| |

Upwork Real Estate Scraping Task

One of the freelancing sites I like to use for both work and inspiration is Upwork.

I got the idea of using Upwork as a source of practice inspiration from Chris Mayer at the Finxter Academy and from the YouTube Channel ‘Make Data Useful.

A simple request came into my Upwork feed that disappeared almost as quickly as I made a proposal. Don’t you hate it when that happens?

In essence, the task had 2 requirements:

  1. Built a bot that could scrape the information on this specific page: https://mynest.ie/priceregister/Dublin
  2. Export the data to an Excel file.

A swift review of the page revealed that it was a relatively simple task.

From the Chrome browser, I inspected the page.

Here we can see the data is captured in the elements tab as table data, which would be easy to scrape using Beautiful Soup….But

By reviewing the Network Tab and the Fetch/XHR tab and refreshing the browser, it became clear that there was an API call in the clear being made.

This may give us all the data we require so it was worth investigating further.
Looking at the webpage it looks like there may be 116 pages that we can scrape using the API.

So let’s see if we can see the API data…

When I’m experimenting I tend to use a Jupyter notebook as the data is retained in the notebook to allow some additional manipulation.
We are making a request so we need the requests library and we will be working with tabular data so I prefer pandas for this (provided the dataset is small).


import requests
import pandas as pd

Then let’s grab the API data for page one and have a look.

url = 'https://mynest.ie/api/PriceRegistry/Dublin/1'
response = requests.get(url, 'lxml')
response
<Response [200]>

Code <Response [200]> means it’s a good request and we have a response.
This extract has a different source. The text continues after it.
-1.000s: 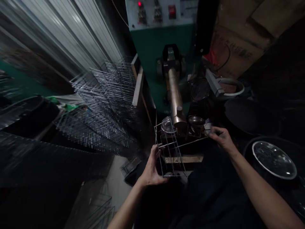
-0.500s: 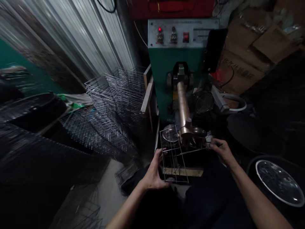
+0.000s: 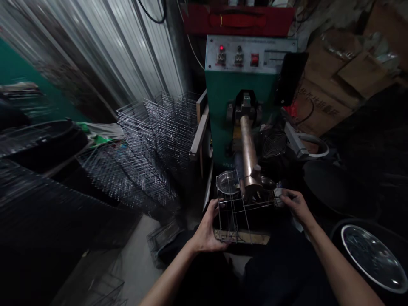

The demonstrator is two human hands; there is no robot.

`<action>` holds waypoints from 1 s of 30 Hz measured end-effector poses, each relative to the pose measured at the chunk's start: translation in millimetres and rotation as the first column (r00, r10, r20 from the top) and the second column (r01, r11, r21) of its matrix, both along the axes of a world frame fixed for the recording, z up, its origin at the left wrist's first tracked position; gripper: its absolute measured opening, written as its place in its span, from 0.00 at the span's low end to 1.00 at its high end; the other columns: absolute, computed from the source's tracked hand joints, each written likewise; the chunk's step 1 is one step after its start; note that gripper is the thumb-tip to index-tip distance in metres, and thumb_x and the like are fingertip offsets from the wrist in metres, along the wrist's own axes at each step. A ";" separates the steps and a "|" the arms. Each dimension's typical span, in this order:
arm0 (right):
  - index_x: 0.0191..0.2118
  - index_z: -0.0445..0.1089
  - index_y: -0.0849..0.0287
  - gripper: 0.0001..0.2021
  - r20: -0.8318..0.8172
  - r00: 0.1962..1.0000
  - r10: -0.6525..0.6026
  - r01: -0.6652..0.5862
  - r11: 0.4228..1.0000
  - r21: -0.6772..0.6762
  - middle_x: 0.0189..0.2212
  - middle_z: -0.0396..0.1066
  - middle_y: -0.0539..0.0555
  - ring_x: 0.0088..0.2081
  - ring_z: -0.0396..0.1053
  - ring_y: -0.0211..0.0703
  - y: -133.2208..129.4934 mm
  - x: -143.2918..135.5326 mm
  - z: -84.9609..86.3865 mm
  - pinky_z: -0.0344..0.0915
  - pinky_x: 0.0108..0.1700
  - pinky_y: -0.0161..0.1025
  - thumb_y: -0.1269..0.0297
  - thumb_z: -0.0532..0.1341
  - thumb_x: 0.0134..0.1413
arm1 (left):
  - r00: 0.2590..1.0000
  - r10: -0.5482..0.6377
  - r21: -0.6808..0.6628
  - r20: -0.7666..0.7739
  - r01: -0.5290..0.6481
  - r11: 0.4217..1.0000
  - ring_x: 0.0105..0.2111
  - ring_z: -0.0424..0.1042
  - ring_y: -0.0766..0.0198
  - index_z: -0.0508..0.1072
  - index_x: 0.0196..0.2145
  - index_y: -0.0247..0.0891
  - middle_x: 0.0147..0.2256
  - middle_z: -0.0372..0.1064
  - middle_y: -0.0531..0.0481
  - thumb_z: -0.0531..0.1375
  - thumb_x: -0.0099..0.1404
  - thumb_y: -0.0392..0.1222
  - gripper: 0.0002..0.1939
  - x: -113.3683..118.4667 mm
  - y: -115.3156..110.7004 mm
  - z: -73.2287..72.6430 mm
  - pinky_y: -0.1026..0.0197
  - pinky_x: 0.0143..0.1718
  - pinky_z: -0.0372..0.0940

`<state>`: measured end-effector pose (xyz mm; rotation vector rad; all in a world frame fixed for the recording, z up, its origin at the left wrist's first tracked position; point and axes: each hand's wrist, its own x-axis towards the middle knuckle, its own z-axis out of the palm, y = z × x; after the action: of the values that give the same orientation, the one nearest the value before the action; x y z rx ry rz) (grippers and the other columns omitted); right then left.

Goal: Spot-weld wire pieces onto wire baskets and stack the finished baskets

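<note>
A rectangular wire frame [image 3: 234, 212] is in front of the copper-coloured arm of a green machine. My left hand [image 3: 208, 231] grips its left side, thumb below and fingers above. Thin wire pieces [image 3: 258, 205] run from the frame to the right, under the end of the machine arm [image 3: 250, 153]. My right hand [image 3: 295, 204] pinches the far right end of these wires. A shiny round dish [image 3: 228, 182] sits behind the frame. The contact between wires and the arm's tip is too dark to tell.
Stacked wire racks [image 3: 156, 131] stand on the left. The green machine [image 3: 219, 102] has a control panel with a lit red lamp. Cardboard boxes [image 3: 328, 97] are at the back right, a round glass lid [image 3: 374, 253] at the lower right.
The view has shifted, so the machine sits slightly lower and further right. Both hands keep their holds, and the wires at the right now show as two spread lines.
</note>
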<state>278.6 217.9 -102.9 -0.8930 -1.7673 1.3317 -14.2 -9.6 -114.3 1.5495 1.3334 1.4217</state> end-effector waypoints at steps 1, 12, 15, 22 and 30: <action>0.20 0.58 0.57 0.28 -0.003 1.000 0.004 -0.004 1.000 -0.005 0.21 0.53 0.47 0.26 0.51 0.38 1.4 0.4 -0.6 0.50 0.29 0.36 0.44 0.70 0.53 | 1.000 -0.001 -0.001 0.003 0.001 1.000 0.63 0.61 0.42 0.48 0.69 0.45 0.63 0.51 0.40 0.73 0.47 0.42 0.58 -0.3 1.1 -0.4 0.32 0.68 0.55; 0.21 0.60 0.58 0.27 -0.045 0.999 -0.001 -0.003 0.997 -0.081 0.20 0.54 0.46 0.23 0.52 0.35 13.4 -2.1 -6.9 0.50 0.25 0.34 0.45 0.73 0.50 | 0.999 -0.010 0.019 0.039 0.009 1.000 0.62 0.61 0.45 0.50 0.68 0.46 0.61 0.53 0.43 0.72 0.44 0.36 0.58 -2.8 14.3 -6.2 0.33 0.69 0.55; 0.20 0.60 0.58 0.27 -0.043 0.999 0.000 -0.004 0.996 -0.087 0.19 0.54 0.46 0.22 0.51 0.35 13.4 -2.8 -3.7 0.50 0.24 0.33 0.44 0.73 0.49 | 0.999 -0.016 0.008 0.045 0.015 1.000 0.63 0.61 0.43 0.50 0.68 0.45 0.62 0.52 0.42 0.72 0.45 0.37 0.57 -3.1 16.5 -6.3 0.33 0.69 0.54; 0.20 0.62 0.58 0.27 -0.051 0.998 -0.025 0.020 0.995 -0.094 0.19 0.54 0.46 0.22 0.52 0.35 14.9 -3.3 -3.2 0.51 0.23 0.33 0.43 0.74 0.47 | 0.998 -0.011 0.003 0.059 0.011 1.000 0.65 0.59 0.42 0.49 0.69 0.45 0.64 0.50 0.41 0.73 0.46 0.40 0.58 -2.7 18.5 -10.5 0.32 0.70 0.53; 0.20 0.59 0.58 0.29 -0.040 0.998 -0.039 0.037 0.997 -0.062 0.19 0.52 0.45 0.23 0.50 0.34 20.1 -3.8 -5.9 0.49 0.25 0.33 0.44 0.74 0.48 | 0.998 -0.007 0.030 0.058 0.005 1.000 0.63 0.61 0.43 0.50 0.68 0.43 0.62 0.53 0.41 0.72 0.46 0.39 0.56 -4.4 25.9 -4.3 0.33 0.69 0.55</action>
<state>274.8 238.0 -108.8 -0.9216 -1.6782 1.3760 -18.7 16.2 -118.6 1.5178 1.2776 1.4777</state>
So let’s look at the data. It’s an API call so the response is likely to be a json dataset.

API_data = response.json()
API_data

# The top few lines of the response are:
{'totalRecords': 9207,
 'pageNumber': 1,
 'records': [{'id': 28071,
   'title': '99 Sycamore Road, Finglas, D11EF85, Dublin 11',
   'salePrice': 480000,
   'askingPrice': 450000,
   'beds': '3 Bed',
   'baths': '1 Bath',
   'dateOfSale': '2023-11-17T00:00:00',
   'difference': 30000,
   'uppyDowny': 'Above'},
  {'id': 71967,
   'title': '8 St Davids Terrace, Off Blackhorse Avenue, Dublin 7',
   'salePrice': 630000,
   'askingPrice': 600000,
   'beds': '3 Bed',
   'baths': '1 Bath',
   'dateOfSale': '2023-11-17T00:00:00',
   'difference': 30000,
   'uppyDowny': 'Above'},
  {'id': 74048,
  ........

This data shows that there are 9207 records to collect, we are indeed on page number 1 and the individual records are held in a list.

The list has the dictionary key of ‘records’ so we can grab that key, value pair and see if we have the full data set.

# top few lines only

[{'id': 28071,
  'title': '99 Sycamore Road, Finglas, D11EF85, Dublin 11',
  'salePrice': 480000,
  'askingPrice': 450000,
  'beds': '3 Bed',
  'baths': '1 Bath',
  'dateOfSale': '2023-11-17T00:00:00',
  'difference': 30000,
  'uppyDowny': 'Above'},
 {'id': 71967,
  'title': '8 St Davids Terrace, Off Blackhorse Avenue, Dublin 7',
  'salePrice': 630000,
  'askingPrice': 600000,
  'beds': '3 Bed',
  'baths': '1 Bath',
  'dateOfSale': '2023-11-17T00:00:00',
  'difference': 30000,
  'uppyDowny': 'Above'},
 {'id': 74048,

........

and the length of this list is:

record_list = API_data['records']
record_list

80

80 records on 116 pages -> 116 x 80 = 9280
With 9207 records, the last page will only have 7 records in the table…’I did check :)’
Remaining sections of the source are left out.